▶ _Source data_:
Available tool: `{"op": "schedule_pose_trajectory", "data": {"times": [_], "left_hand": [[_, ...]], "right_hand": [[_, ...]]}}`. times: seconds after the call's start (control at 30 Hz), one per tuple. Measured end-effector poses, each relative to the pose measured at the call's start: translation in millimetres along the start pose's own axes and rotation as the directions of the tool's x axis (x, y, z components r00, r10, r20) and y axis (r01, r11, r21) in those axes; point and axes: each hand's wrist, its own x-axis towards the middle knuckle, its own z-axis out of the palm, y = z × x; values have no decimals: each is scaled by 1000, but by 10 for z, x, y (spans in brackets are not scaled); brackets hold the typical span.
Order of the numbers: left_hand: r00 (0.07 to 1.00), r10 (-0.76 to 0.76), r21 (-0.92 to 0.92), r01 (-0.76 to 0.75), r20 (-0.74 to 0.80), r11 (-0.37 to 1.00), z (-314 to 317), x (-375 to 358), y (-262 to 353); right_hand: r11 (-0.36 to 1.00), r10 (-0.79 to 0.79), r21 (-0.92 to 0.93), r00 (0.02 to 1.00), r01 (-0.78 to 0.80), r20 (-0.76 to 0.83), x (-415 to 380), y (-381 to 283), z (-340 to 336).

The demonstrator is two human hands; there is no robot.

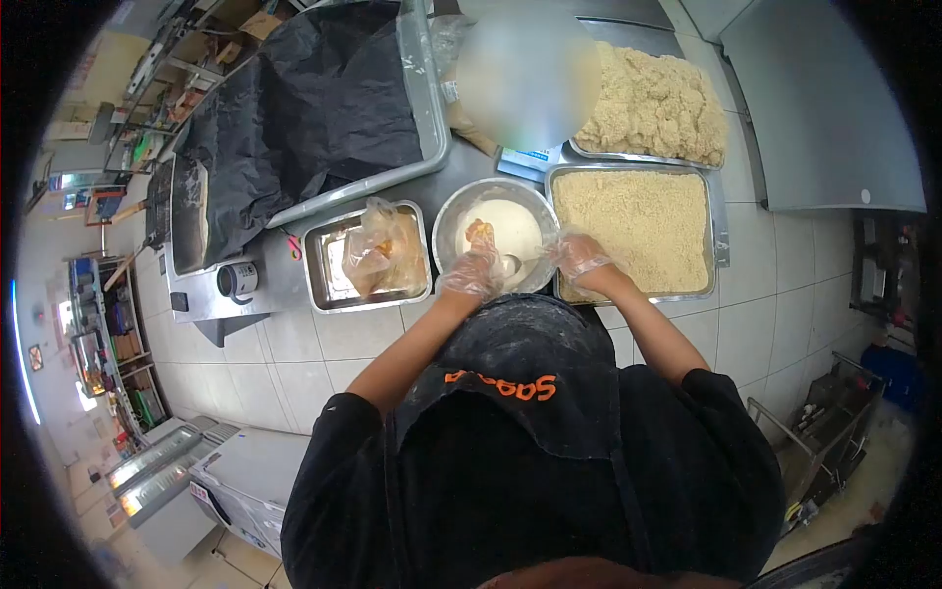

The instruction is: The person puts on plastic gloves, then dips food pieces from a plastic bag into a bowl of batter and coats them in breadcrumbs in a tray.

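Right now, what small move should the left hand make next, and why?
Probably ease the orange-brown piece at the fingers of the left hand down into the white mixture. The piece sits inside the rim of the bowl, and its upper side looks orange-brown rather than coated white.

Both arms reach forward from black short sleeves, elbows bent and out, bare forearms angling inward to the desk's near edge. Left grip (471, 271), in a clear thin glove, points away from the torso, back of hand up, just inside that edge. Right grip (586, 262), same glove, wrist bent, fingers turned inward toward the left side. Grips near each other, not touching. Finger closure unclear on both, glove wrinkles and size hide it.
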Motion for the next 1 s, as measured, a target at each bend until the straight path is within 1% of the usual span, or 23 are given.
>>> {"op": "schedule_pose_trajectory", "data": {"times": [0.03,0.07,0.1,0.13,0.23,0.3,0.37,0.43,0.5,0.53,0.57,0.6,0.63,0.67,0.73,0.77,0.8,0.83,0.87,0.9,0.93,0.97,1.0], "left_hand": [[996,-51,-108,43,-68,993,13,-16,22],[996,-51,-109,44,-67,993,53,-1,-17],[996,-8,-57,3,-87,998,117,28,-104],[994,36,-3,-36,-106,999,177,67,-186],[988,10,37,-4,-154,999,192,201,-293],[983,37,-17,-40,-181,999,154,236,-359],[975,65,-69,-82,-210,994,98,246,-331],[993,-100,-90,94,-58,991,-140,206,-159],[995,-80,-149,71,-53,986,-447,62,25],[997,-62,-209,51,-47,977,-594,0,102],[997,-60,-208,49,-46,977,-734,-35,159],[997,-78,-177,78,8,981,-871,-48,202],[993,-99,-145,106,61,984,-946,-36,219],[993,-100,-144,107,55,984,-917,33,184],[997,-45,-66,49,59,997,-686,251,-67],[957,151,-11,-158,-249,987,-327,307,-305],[781,337,134,-314,-526,940,49,356,-529],[755,374,248,-282,-539,927,165,425,-609],[827,349,390,-174,-440,904,398,625,-769],[823,308,327,-159,-477,932,499,701,-814],[874,224,221,-138,-431,965,330,604,-737],[915,138,117,-100,-380,988,149,511,-657],[979,13,-59,-26,-205,998,-245,305,-388]], "right_hand": [[1000,2,0,1000,-2,0,-38,-22,-11],[998,61,34,998,-61,-2,-86,-132,-88],[991,119,69,993,-118,-2,-126,-219,-139],[991,116,67,993,-115,-2,-160,-269,-152],[986,152,75,986,-147,-65,-223,-326,-141],[994,-70,74,977,87,-201,-256,-311,-123],[996,-83,11,982,86,-171,-282,-345,-163],[995,-92,-53,986,85,-142,-318,-396,-287],[975,-40,-220,999,39,-3,-358,-420,-435],[975,-39,-220,999,37,-5,-384,-401,-485],[962,-52,-267,998,62,45,-419,-372,-528],[946,-64,-312,993,91,95,-437,-352,-555],[945,-65,-314,994,92,93,-433,-347,-553],[948,-54,-307,993,83,100,-416,-337,-536],[960,-35,-273,995,59,90,-391,-308,-493],[966,-47,-249,996,63,72,-406,-305,-477],[975,-116,-192,993,117,17,-455,-300,-524],[971,-204,-139,978,197,-40,-433,-328,-592],[985,26,-171,1000,-23,14,-465,-580,-855],[974,-80,-224,984,44,-156,-457,52,-557],[993,27,-107,977,-51,-213,-538,55,-736],[985,-95,-167,948,46,-303,-615,419,-759],[969,243,28,927,-246,-287,-691,543,-887]]}}
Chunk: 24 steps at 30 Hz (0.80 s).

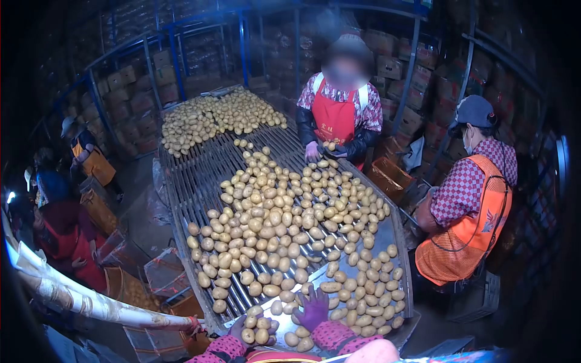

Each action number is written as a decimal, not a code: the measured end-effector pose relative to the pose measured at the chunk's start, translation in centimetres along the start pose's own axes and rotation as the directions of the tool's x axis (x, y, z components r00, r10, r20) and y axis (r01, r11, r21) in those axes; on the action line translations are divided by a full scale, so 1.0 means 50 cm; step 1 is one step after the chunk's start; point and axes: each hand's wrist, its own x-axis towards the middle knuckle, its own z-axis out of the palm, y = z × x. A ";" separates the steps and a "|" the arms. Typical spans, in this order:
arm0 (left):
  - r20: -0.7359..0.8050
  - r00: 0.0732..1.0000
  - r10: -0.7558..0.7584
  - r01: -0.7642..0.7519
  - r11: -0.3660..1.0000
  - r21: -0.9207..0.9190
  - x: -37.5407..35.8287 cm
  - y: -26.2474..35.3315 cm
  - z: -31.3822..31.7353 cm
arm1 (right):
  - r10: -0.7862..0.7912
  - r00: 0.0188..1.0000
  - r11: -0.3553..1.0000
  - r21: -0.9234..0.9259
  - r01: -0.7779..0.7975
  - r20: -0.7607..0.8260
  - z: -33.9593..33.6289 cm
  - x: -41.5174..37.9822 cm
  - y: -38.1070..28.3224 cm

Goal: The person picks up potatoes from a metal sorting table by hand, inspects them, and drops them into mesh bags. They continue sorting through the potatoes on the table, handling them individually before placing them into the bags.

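Note:
Many potatoes (266,224) lie on a slatted metal sorting table (200,181) and on its smooth metal lower end. At the near left corner my left hand (238,328) is cupped round several potatoes (259,330), which hide part of its fingers. My right hand (314,308), in a purple glove, rests palm down with its fingers spread among potatoes at the near edge, a little right of my left hand. Nothing shows gripped in it.
A co-worker in a red apron (334,115) handles potatoes at the table's far right side. Another in an orange vest (466,236) stands at the right. More people and crates (163,272) are on the left. A white-wrapped pole (97,305) crosses the lower left.

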 end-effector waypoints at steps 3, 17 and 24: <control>-0.055 0.998 0.029 -0.025 0.996 0.080 -0.005 -0.004 0.014 | 0.007 1.000 1.000 -0.026 -0.007 0.011 0.009 -0.013 0.000; 0.095 0.995 -0.033 0.036 0.999 -0.035 -0.009 -0.007 0.078 | 0.035 0.996 0.999 -0.037 -0.033 0.080 0.019 -0.028 -0.002; -0.118 0.982 0.149 -0.124 0.973 0.197 -0.011 -0.019 0.033 | 0.002 0.987 0.998 0.060 -0.012 0.160 0.016 -0.050 -0.005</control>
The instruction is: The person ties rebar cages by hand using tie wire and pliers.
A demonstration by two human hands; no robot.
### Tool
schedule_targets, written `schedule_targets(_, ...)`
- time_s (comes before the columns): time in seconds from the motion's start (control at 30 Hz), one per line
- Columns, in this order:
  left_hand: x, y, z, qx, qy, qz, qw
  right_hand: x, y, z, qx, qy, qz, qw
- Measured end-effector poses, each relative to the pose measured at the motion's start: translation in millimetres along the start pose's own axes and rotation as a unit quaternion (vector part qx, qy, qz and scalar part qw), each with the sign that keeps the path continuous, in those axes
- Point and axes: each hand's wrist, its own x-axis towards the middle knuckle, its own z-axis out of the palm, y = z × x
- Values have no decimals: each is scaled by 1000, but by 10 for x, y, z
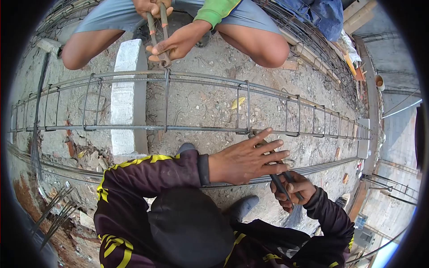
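My right hand (296, 192) is closed around the dark handles of a pair of pincers (278, 184). A bundle of thin tie wire (293, 219) hangs beneath that hand. My left hand (250, 158) reaches over the pincers with fingers spread, its fingertips beside the near bar of a long rebar cage (201, 128). My left palm hides the middle of the pincers, and the thumb is mostly out of sight. Across the cage, a co-worker's hand (181, 42) steadies another pair of pincers (164, 57) at the far bar, while their other hand grips its handles.
A pale concrete block (123, 100) supports the cage on the left, and another block (364, 138) stands at its right end. Loose rebar (321, 167) runs along my side. Wire strands (40, 107) lie across the cage's left part. More rebar cages (308, 44) lie behind the co-worker.
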Motion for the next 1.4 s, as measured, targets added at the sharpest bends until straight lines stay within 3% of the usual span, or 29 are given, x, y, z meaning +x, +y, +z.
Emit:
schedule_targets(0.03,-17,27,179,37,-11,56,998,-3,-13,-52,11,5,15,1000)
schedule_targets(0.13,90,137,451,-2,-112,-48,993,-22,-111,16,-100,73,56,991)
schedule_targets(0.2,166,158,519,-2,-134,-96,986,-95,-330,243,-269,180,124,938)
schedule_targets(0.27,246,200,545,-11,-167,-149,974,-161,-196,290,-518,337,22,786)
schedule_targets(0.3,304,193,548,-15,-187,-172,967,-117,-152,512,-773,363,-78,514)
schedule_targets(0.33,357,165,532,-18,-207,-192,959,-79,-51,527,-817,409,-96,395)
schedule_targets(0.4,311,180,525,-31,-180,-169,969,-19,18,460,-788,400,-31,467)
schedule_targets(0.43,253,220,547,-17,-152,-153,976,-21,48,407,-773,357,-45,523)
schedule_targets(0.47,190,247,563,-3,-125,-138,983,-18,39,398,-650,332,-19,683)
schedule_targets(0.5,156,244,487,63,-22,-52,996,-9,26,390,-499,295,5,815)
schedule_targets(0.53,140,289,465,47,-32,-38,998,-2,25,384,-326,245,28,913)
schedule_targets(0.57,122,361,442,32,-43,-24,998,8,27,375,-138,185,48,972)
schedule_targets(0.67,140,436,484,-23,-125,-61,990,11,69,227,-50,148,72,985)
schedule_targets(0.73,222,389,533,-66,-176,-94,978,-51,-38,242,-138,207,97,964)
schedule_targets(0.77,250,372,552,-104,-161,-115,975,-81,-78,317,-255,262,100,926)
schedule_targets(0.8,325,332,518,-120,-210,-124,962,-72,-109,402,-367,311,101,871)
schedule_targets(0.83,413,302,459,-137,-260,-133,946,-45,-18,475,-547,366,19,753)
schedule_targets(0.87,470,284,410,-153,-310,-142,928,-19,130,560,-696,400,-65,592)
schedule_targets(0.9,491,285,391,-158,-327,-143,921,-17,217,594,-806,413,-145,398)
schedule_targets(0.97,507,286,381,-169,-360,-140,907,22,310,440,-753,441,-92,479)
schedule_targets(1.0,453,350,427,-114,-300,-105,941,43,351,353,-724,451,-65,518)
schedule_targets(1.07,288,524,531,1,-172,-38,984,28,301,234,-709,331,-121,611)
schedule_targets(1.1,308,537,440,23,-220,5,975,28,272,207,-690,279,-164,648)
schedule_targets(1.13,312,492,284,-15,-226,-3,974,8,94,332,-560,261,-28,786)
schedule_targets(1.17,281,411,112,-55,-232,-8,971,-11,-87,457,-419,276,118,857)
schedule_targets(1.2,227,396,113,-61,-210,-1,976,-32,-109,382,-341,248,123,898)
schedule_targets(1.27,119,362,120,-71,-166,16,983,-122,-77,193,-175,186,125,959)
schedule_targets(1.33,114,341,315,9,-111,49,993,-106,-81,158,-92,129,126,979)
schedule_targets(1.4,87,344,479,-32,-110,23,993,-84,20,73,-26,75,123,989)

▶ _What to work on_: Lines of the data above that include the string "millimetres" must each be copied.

▶ _Written response_:
Available tool: `{"op": "schedule_pose_trajectory", "data": {"times": [_], "left_hand": [[_, ...]], "right_hand": [[_, ...]]}}`. times: seconds after the call's start (control at 30 Hz), one per tuple. Measured end-effector poses, each relative to the pose measured at the call's start: translation in millimetres along the start pose's own axes and rotation as the directions of the tool's x axis (x, y, z components r00, r10, r20) and y axis (r01, r11, r21) in those axes; point and axes: each hand's wrist, its own x-axis towards the middle knuckle, its own z-axis out of the palm, y = z × x; values have no decimals: each is scaled by 1000, but by 10 for z, x, y (spans in brackets are not scaled); brackets hold the typical span.
- Measured end-effector poses, each relative to the pose measured at the motion's start: translation in millimetres along the start pose's own axes and rotation as a unit quaternion (vector part qx, qy, qz and scalar part qw), each with the sign that keeps the path continuous, in those axes

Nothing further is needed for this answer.